Seeing other companies take the approach of scanning directly from a web application, and determined to stay in the lead on ramping content to SharePoint, we knew we had to at minimum add the same abilities. A prototype was built months ago, but we just didn't have the time and resources to get it incorporated into a real product as our teams were very focused on releasing our products for the new SharePoint versions. This changed after February however and we used the knowledge from our 2007 capture product and took the time to build Scan directly into SharePoint. KnowledgeLake Scan (as it's known right now) is our first web based scanning application and I can say without doubt I think we provide a better interface than any other web based capture application. We minimized the button clicks it takes to scan a document and make it easy to index and save the images as PDF, XPS of TIFF files. We plan on taking this interface a lot further in the future adding web based scanning into our KnowledgeLake Capture Server product, and with that we will introduce some abilities that I believe will separate us from any competition.

I do have to give some major kudos to my teams on this as the Imaging and Capture teams combined efforts on this to build it together, making the core components usable to each team in the future. So guys if you are reading this, let me say thank you!

Mixing it up,

Chris

1 comment:

Anonymous said...

At Dark Blue Duck we came to the "Scan direct to SharePoint" opportunity from another direction.

As Microsoft Employees we had been advocating SharePoint to corporate customers for some time when it hit us that SharePoint needed to support paper.

Our realization was that if we added desktop scanning support to SharePoint it would be a product we would use ourselves. Especially if the scanned in documents where .pdf formatted files and where searchable.

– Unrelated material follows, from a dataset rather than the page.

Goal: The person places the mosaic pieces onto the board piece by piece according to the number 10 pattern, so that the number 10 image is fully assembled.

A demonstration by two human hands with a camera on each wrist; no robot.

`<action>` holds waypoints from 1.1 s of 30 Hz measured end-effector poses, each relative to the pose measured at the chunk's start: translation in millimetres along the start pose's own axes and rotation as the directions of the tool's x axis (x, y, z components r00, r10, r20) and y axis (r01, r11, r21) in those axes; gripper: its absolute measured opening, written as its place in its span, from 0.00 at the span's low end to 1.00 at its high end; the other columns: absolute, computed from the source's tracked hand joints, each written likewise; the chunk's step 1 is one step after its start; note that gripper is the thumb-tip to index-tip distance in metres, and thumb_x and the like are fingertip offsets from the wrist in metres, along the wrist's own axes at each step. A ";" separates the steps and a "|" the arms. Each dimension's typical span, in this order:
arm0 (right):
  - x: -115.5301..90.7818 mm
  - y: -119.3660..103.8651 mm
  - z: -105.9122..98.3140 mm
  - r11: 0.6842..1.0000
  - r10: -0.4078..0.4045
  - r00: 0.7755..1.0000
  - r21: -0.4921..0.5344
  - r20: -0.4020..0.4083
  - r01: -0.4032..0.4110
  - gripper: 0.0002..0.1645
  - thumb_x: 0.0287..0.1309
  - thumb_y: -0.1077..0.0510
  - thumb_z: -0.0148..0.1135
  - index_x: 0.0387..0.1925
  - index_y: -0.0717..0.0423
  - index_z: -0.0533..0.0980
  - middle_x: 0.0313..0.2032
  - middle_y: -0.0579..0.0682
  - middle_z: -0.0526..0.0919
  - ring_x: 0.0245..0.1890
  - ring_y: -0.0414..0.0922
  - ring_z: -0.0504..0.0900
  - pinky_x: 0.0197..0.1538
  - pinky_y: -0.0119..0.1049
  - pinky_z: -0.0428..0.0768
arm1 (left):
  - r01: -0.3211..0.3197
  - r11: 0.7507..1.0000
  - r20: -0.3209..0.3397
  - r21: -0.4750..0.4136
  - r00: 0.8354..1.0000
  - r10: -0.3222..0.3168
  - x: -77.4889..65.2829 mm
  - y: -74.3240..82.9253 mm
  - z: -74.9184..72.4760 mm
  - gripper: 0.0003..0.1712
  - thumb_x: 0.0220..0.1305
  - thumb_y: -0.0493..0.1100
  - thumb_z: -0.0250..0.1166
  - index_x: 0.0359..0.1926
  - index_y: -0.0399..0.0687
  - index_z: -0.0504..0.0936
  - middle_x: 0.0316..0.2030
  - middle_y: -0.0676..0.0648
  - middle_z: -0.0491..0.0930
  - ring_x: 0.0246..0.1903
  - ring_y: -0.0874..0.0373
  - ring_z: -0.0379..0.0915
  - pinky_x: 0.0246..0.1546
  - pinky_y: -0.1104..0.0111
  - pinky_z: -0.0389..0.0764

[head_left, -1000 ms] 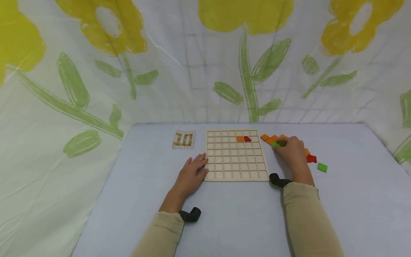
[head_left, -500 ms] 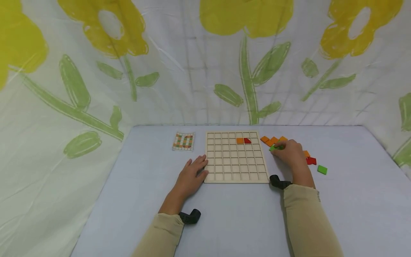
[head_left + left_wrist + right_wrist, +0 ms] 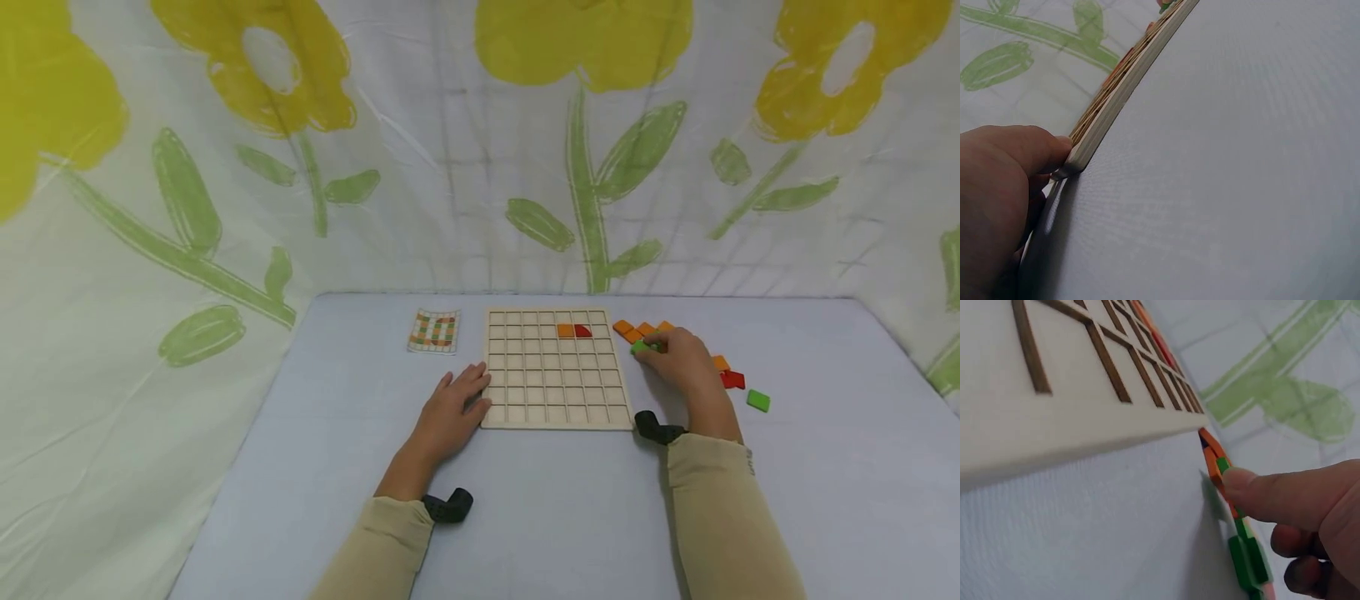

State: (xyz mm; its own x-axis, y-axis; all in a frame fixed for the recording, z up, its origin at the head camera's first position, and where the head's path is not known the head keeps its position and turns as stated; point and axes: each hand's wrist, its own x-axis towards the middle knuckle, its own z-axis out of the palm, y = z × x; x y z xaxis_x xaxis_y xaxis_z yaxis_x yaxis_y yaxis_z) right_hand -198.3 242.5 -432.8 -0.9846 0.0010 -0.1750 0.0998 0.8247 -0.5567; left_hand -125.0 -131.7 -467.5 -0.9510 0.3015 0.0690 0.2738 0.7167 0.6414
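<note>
A pale wooden grid board (image 3: 551, 371) lies mid-table, with an orange tile (image 3: 566, 331) and a red quarter-round tile (image 3: 582, 331) side by side in its second row. My left hand (image 3: 450, 410) rests at its left edge, fingers extended; in the left wrist view the thumb (image 3: 1047, 147) touches the board's corner. Right of the board, my right hand (image 3: 684, 360) pinches a green tile (image 3: 637, 347) among the loose tiles. The right wrist view shows the thumb (image 3: 1272, 497) against that green tile (image 3: 1222, 464), with darker green tiles (image 3: 1249, 559) below.
Several orange tiles (image 3: 622, 327) lie beyond the right hand. Red tiles (image 3: 732, 380) and a lone green tile (image 3: 758, 400) lie to its right. A small pattern card (image 3: 434, 332) sits left of the board. A flowered curtain (image 3: 420, 208) hangs behind the table.
The right fingers have drawn the green tile slightly toward the person, apart from another green one. The left hand has kept its place, and the tiles on the board are unchanged.
</note>
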 end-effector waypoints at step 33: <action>10.2 -47.3 39.4 0.959 -0.283 0.958 -0.009 0.034 0.284 0.20 0.67 0.57 0.60 0.58 0.59 0.78 0.45 0.59 0.78 0.40 0.53 0.76 0.43 0.47 0.77 | 0.012 1.000 -0.004 0.013 1.000 -0.012 0.7 3.9 -1.2 0.28 0.71 0.48 0.59 0.69 0.47 0.71 0.72 0.53 0.62 0.74 0.57 0.55 0.78 0.57 0.47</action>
State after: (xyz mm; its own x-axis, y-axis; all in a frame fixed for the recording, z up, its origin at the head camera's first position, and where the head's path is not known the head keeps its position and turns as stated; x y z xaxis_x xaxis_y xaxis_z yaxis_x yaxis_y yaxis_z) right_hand -207.4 181.2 -440.2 -0.9671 -0.2517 -0.0375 -0.1849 0.7963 -0.5760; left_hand -124.8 -129.5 -464.0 -0.9547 0.2904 0.0647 0.2643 0.7283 0.6323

Our first commercial product was the Recycle Bin Enabler for Windows SharePoint Server 2003 and SharePoint Portal Server 2003. When Microsoft made it known that it would provide a Recycle Bin as part of SharePoint 2007 our market practically disappeared and we knew that we would need to work hard to get our Scanning Enabler product to market as early as we could. We know now that we need to continue to innovate.

From the start we knew that our integration with SharePoint would need to be seamless. The Dark Blue Duck Scanning Enabler is a successful product. We have a lot of respect for what the Knowledge Lake people have achieved and wish you well.

As Jim McCarthy explained in his book “Dynamics of Software Development” back in 1995 “If a market is healthy, it attracts competition. Competitors usually help build up a category by marketing with you the functionality that is common to both your applications. Competitors validate you and your customers. They create a market with you.”